Después de convertirse en el primer equipo campeón de los Pomares en 1980 al vencer al León, el Rivas se coronó de nuevo en 1982 sobre los Dantos. Sin embargo, después debió esperar 35 años para conquistar un nuevo título, que llegó en 2017 ante los Leones. Y pese a que queda un largo camino, el equipo de ahora está peleando.
“Estamos compitiendo con bastante éxito, gracias a Dios y aunque nadie sabe lo que va a pasar en el futuro, tenemos confianza en que vamos a avanzar lo más largo que podamos. Hemos entrenado fuerte, nos hemos mantenido unidos y comprometidos y cada día nos sentimos con más confianza en nosotros mismos”, asegura López.
A diferencia de años recientes, en los cuales el equipo sureño se las arreglaba para pelear apoyado en su pitcheo y buena defensiva, mientras se recurría a la velocidad y el bateo de contacto para producir, ahora la tropa rivense ha mostrado fuerza y tanto Luis Montealto como Álvaro Acevedo y Carlos Maliaño han enseñado poder.
“Hemos redondeado una alineación bastante balanceada en la que hay bateadores de buen contacto y rápidos en las bases y otros con fuerza como el caso de Montealto, Acevedo y Maliaño que es un joven y le pega duro a la bola. Así que nos sentimos contentos con la alineación y desde luego con el staff de lanzadores”, explicó.
Acevedo lidera a los bateadores con .444 (99-44), Montealto a los jonroneros con nueve, a pesar que inició tarde, mientras Maliaño resume .343 y Angelo Sobalvarro .320, pero López se emociona cuando habla de sus lanzadores, entre los que destacan Juan Bermúdez (5-1 y 1.29), Nixson Muñoz (5-2 y 1.53) y Danilo Bermúdez (5-2 y 1.54).
“Además de los abridores que han lucido muy bien, tenemos un buen cuerpo de relevistas entre los que destacan Jhordy Olivas y Fidel Estrella, pero además, pronto vamos a tener a los zurdos Pedro Torres y Kevin Solís, lo que sin duda nos permitirá compactar más esa área y tener más chance de ganar”, aseguró el timonel sureño.
Antenor no fue una estrella como jugador, sin embargo, siempre jugó con mucha garra y entusiasmo.
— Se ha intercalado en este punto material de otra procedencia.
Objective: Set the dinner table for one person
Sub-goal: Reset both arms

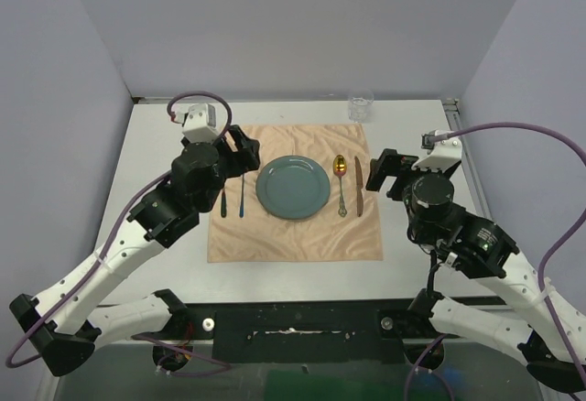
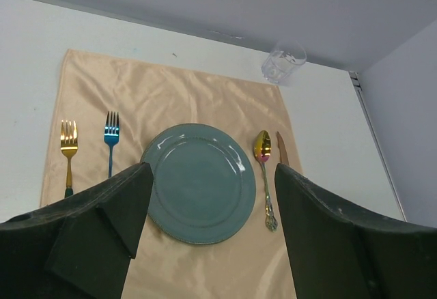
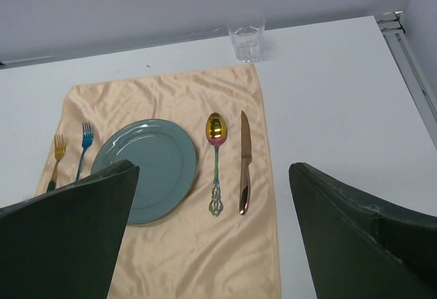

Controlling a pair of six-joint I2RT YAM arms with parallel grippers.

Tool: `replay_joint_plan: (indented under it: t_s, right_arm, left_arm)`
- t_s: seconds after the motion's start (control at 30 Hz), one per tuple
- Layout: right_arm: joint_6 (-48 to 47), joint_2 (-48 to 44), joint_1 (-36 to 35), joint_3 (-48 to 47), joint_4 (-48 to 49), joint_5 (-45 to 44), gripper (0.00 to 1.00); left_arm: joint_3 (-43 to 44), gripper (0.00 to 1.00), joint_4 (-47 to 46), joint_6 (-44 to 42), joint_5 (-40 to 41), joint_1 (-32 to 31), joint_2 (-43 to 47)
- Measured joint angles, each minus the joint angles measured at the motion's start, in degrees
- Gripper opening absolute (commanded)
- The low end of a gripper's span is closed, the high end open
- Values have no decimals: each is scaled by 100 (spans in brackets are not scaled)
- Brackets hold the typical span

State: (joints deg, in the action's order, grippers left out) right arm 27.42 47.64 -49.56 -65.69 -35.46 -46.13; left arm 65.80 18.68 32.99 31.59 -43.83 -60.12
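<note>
On the white dinner table (image 1: 421,145) lies a peach cloth (image 1: 293,236) with a teal plate (image 1: 293,187) at its middle. Left of the plate lie a gold fork (image 2: 68,145) and a blue fork (image 2: 111,135). To the plate's right are a gold-bowled spoon (image 3: 216,149) and a copper knife (image 3: 244,155). My left gripper (image 1: 247,154) hovers open over the cloth's left edge above the forks, holding nothing. My right gripper (image 1: 377,174) hangs open just right of the knife, also empty.
A clear drinking glass (image 1: 360,107) stands on the table beyond the cloth's far right corner. Grey walls close in the table on the left, back and right. An aluminium rail (image 3: 410,46) runs along the right edge.
</note>
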Motion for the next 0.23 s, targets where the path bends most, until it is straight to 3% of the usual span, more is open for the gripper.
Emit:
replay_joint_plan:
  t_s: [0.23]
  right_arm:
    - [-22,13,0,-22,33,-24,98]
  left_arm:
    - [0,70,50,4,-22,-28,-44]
Y consiguió números solidos como bateador, al extremo de cerrar con .318 (1972-627), con 18 jonrones, 235 empujadas y 92 bases robadas, mientras recibía 209 bases por bolas, que son más que los 192 ponches que acumuló.
«No fui una estrella, pero me entregué al máximo en cada partido, jugué con respeto a mi equipo y a los rivales y también a la fanaticada. Creo que tuve buenos números y cuando me retiré pensé que todavía podía seguir, pero se me ha dado la oportunidad de dirigir y espero cumplir con los objetivos que nos hemos trazado», indicó.